Il Consiglio europeo di Bruxelles si prepara ad una delle riunioni più delicate degli ultimi anni, chiamata a decidere non solo il futuro del sostegno finanziario all’Ucraina, ma anche la coesione dell’Unione europea. Al centro del confronto tra i leader dei Ventisette c’è l’uso dei beni russi congelati, una scelta che divide le capitali europee.
Il Consiglio europeo di Bruxelles, avviato il 18 dicembre, sarà decisivo sia sul piano della sicurezza sia per l’unità del blocco. Il nodo centrale del vertice riguarda la scelta su come e se impiegare i fondi russi congelati. Questo tema rappresenta anche l’elemento di maggiore divisione tra gli stati membri.
L’UE ha già deciso di congelare a tempo indeterminato i beni russi. Ciò consente di evitare il rinnovo ogni sei mesi, che richiedeva l’unanimità. Questa scelta è stata decisiva per aprire la strada all’approvazione dell’uso di questi beni, che richiede una maggioranza qualificata, ovvero almeno il 65 per cento della popolazione dell’Unione.
I capi di stato e di governo dei paesi membri decideranno quindi come finanziare l’Ucraina nel biennio 2026-2027. La decisione è fondamentale per garantire un sostegno finanziario salvavita a Kiev. Per molti, non si tratta soltanto di aiuti economici, ma anche di una dimostrazione dell’unità degli stati membri e di un impegno duraturo a favore dell’Ucraina.
Le divisioni, tuttavia, persistono.
Il governo belga è contrario all’utilizzo dei beni sovrani russi. Il Belgio detiene infatti la maggior parte di questi asset, depositati presso l’istituto Euroclear. Il paese si oppone citando il rischio di eventuali ritorsioni finanziarie e legali da parte di Mosca e ha chiesto una condivisione delle responsabilità tra gli altri stati membri nel caso di cause legali e di una possibile restituzione dei fondi. La banca centrale russa ha già citato in giudizio Euroclear.
Solo una settimana fa, tra gli oppositori si sono aggiunti anche Italia, Bulgaria e Malta. Per alcuni analisti, il voto a favore del congelamento indeterminato da parte di Belgio, Bulgaria, Italia e Malta rappresenta un segnale che potrebbe cambiare gli equilibri ma resta al momento solo un’ipotesi.

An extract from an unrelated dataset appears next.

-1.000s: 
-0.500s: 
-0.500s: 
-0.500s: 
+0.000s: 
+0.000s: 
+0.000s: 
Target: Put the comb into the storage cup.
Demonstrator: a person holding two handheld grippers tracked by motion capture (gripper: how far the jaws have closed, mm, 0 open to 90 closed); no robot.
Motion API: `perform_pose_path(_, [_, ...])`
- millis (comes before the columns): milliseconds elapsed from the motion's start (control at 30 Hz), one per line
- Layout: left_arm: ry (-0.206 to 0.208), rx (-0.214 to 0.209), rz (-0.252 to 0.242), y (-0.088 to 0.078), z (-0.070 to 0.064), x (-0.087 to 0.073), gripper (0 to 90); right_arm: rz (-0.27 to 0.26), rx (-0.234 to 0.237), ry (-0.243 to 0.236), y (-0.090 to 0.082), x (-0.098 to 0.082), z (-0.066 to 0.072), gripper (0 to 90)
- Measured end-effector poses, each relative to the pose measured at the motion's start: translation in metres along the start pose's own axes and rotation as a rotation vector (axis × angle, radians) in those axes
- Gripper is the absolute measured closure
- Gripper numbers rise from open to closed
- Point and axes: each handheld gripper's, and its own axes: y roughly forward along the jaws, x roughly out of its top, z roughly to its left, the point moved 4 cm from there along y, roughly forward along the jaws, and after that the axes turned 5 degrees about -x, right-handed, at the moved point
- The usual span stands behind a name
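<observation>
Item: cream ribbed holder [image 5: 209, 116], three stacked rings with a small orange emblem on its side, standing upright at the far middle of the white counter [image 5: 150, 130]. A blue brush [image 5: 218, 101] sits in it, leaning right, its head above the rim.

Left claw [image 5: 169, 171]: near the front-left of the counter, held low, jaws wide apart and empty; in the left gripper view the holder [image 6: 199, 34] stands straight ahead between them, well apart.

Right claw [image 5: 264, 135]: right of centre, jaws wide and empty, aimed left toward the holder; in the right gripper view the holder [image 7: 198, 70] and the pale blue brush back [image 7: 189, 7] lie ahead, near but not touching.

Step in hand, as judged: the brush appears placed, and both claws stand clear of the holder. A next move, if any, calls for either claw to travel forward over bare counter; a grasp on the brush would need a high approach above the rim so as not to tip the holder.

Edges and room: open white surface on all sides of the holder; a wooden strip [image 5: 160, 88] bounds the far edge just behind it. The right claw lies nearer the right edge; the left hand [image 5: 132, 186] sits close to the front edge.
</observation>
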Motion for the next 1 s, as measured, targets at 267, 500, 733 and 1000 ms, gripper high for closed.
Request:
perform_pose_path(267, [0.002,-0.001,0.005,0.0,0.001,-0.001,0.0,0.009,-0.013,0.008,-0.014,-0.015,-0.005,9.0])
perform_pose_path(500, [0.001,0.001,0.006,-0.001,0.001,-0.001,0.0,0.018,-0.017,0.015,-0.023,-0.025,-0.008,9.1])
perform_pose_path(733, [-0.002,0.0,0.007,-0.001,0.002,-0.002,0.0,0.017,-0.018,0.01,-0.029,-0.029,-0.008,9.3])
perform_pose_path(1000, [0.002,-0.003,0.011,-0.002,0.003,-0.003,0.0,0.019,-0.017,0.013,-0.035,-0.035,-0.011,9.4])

L’Ungheria di Viktor Orban e la Slovacchia di Robert Fico figurano tra gli altri oppositori. Anche la Repubblica Ceca, sotto la guida del neo primo ministro Andrej Babis, non è favorevole a dare il via libera all’uso dei beni sovrani russi.
Il prestito di riparazione ha come principale sostenitrice la presidente della Commissione europea, Ursula von der Leyen. Anche la Germania, sotto la guida di Friedrich Merz, appoggia questa opzione.
Tra i sostenitori convinti del piano figurano anche i paesi nordici: la Danimarca di Mette Frederiksen, la Finlandia di Petteri Orpo e la Svezia di Ulf Kristersson. A questi si aggiungono la Polonia di Donald Tusk e l’Irlanda di Micheal Martin, seguiti dai paesi baltici: l’Estonia di Kristen Michal, la Lettonia di Evika Siliņa e la Lituania di Gitanas Nauseda. Anche i Paesi Bassi sono tra coloro che si esprimono a favore.
Tra i paesi favorevoli figurano inoltre Spagna e Portogallo, che mantengono però un atteggiamento più cauto.
Resta incerta la posizione della Francia di Emmanuel Macron. La decisione di Parigi è considerata particolarmente rilevante, dal momento che il paese detiene circa 18 miliardi di euro di beni russi congelati.
Nel caso in cui non si raggiunga un accordo, la Commissione europea dispone di un piano B: un prestito finanziato attraverso il bilancio dell’UE. Questa opzione, tuttavia, richiederebbe l’unanimità degli stati membri.
Da ricordare, però, che Bruxelles considera l’opzione del “prestito di riparazione”, basata sull’uso dei beni russi congelati, come la soluzione migliore.